His crime, in that mediaeval kingdom? Alleged blasphemy, for Tweeting the following on February 4, the Prophet Mohammed’s birthday (Mawlid):
On your birthday, I will say that I have loved the rebel in you, that you’ve always been a source of inspiration to me, and that I do not like the halos of divinity around you. I shall not pray for you.
On your birthday, I find you wherever I turn. I will say that I have loved aspects of you, hated others, and could not understand many more.
On your birthday, I shall not bow to you. I shall not kiss your hand. Rather, I shall shake it as equals do, and smile at you as you smile at me. I shall speak to you as a friend, no more.
A fourth Tweet has also been reported, one that I particularly liked:
No Saudi women will go to hell, because it’s impossible to go there twice.
Kashgari managed to flee to Malaysia, but Interpol obligingly sent a so-called “red notice” to the Malaysian authorities, and he was apprehended and sent back.
Not wanting to enter the roiling waters of Islamic religious debate, I am nevertheless bemused by the notion that imagining an encounter with Mohammed as one human being to another could be considered insulting in a religion that strives so assiduously to avoid ascribing divinity to the Messenger.
No matter. As Kashgari himself noted, he is a “scapegoat for a larger conflict.” That larger conflict, of course, is the clash of values that is inevitable when mediaeval rigidity collides head-on with post-Enlightenment humanism, facilitated in this case by Twitter. Kashgari is rather clearly in the latter camp:
Kashgari noted with sadness that many young Saudis are leaving their country in hopes of escaping the government’s repressive policies. “It’s not logical that, if someone disagrees with the Saudi government, that he should be forced to leave the country. Many of those who have been arrested are fighting for simple rights that everyone should have — freedom of thought, expression, speech and religion.”
Kashgari will live or die depending upon where the fault-lines presently lie in the power structure governing this land of whipping, amputations and beheading.
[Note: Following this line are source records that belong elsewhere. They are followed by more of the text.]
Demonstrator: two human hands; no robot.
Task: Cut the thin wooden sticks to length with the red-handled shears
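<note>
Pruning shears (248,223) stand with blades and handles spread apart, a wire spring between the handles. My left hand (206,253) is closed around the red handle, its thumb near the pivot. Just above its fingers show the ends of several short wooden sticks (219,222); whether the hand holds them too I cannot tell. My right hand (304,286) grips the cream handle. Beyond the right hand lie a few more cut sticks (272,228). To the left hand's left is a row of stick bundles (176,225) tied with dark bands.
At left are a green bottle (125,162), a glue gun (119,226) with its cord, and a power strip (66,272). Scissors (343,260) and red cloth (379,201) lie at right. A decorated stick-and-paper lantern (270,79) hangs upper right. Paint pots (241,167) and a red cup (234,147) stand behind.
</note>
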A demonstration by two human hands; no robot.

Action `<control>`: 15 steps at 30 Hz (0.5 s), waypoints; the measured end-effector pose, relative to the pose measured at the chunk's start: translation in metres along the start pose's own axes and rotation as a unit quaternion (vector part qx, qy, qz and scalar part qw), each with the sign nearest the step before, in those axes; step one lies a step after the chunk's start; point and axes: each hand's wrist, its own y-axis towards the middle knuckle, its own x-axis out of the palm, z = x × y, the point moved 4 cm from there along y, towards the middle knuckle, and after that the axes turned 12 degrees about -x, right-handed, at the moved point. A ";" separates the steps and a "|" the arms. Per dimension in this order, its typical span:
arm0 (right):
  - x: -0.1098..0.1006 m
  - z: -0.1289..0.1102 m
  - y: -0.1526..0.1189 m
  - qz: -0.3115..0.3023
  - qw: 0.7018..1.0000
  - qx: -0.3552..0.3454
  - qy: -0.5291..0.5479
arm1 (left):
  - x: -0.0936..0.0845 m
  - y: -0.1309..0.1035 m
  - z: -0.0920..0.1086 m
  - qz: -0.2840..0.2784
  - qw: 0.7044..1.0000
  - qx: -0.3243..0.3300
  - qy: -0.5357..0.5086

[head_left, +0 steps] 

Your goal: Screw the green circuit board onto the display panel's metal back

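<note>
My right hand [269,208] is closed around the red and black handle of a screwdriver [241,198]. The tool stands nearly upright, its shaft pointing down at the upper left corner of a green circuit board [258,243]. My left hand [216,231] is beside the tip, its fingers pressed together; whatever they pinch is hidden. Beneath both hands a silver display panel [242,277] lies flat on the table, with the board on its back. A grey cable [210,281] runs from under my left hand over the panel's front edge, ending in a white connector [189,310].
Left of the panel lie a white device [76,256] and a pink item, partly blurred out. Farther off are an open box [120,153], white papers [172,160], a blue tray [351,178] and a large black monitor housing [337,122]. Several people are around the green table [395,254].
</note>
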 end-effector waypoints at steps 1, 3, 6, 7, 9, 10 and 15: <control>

The heir apparent is Crown Prince Naif, a brutal, feudal reactionary who has acquired the strong support of President Obama.
I congratulate King Abdullah and the Saudi people on the selection of Prince Naif as crown prince. We in the United States know and respect him for his strong commitment to combating terrorism and supporting regional peace and security. The United States looks forward to continuing our close partnership with Crown Prince Naif in his new capacity as we strengthen the deep and longstanding friendship between the United States and Saudi Arabia.
Even when Realpolitik is taken into account, that was laying it on a bit thick. Could he not have been more…restrained? In any case, when such gigantic geopolitical forces are prowling about, small furry mammals had best keep out of sight. Kashgari refused to: and he’ll likely pay a steep and bloody price for it.